- Provided entries:
────────────────────────────────────────

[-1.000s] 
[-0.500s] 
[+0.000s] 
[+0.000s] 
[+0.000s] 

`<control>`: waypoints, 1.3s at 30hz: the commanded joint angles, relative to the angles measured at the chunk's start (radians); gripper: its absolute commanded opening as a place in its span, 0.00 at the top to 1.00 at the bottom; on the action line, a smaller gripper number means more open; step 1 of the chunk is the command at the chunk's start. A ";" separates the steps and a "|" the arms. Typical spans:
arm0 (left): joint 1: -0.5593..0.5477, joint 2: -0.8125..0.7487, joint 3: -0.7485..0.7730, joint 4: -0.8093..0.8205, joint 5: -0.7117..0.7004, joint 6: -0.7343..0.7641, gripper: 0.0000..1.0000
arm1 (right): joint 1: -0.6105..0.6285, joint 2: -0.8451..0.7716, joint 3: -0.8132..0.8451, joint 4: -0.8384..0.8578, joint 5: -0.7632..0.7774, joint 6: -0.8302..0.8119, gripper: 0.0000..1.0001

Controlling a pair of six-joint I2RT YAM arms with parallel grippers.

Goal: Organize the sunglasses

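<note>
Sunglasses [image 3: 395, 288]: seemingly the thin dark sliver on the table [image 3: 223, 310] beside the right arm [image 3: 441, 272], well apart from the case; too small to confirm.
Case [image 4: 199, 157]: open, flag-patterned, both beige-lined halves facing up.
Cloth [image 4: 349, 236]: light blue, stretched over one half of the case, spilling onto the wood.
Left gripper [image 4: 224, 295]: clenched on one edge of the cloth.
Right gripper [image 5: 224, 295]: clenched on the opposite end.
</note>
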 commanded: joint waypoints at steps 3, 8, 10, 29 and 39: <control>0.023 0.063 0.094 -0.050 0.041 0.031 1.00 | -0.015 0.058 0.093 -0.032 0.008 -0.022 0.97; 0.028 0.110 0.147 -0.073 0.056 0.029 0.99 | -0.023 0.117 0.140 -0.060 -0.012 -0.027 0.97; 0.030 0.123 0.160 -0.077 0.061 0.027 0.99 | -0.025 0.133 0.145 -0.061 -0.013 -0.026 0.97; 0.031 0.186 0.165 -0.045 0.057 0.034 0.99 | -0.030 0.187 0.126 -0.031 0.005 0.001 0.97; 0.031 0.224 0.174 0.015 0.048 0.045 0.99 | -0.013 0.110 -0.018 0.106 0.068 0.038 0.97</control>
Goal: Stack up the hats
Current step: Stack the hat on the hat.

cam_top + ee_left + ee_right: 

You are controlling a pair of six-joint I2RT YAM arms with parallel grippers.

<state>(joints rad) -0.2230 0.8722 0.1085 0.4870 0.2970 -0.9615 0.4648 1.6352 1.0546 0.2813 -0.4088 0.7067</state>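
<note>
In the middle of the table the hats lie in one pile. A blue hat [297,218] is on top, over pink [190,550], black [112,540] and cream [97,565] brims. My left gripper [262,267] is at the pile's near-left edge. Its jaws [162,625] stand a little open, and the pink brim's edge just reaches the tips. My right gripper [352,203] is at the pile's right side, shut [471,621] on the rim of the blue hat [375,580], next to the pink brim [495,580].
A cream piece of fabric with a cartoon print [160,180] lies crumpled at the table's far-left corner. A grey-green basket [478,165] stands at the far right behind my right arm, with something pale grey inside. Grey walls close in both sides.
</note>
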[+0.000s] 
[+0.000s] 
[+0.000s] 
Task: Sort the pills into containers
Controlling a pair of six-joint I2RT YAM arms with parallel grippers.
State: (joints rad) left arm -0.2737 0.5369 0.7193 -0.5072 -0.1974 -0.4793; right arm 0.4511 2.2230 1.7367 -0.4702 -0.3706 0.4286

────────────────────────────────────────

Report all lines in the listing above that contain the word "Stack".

- Solution below:
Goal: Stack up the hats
Current step: Stack the hat on the hat.

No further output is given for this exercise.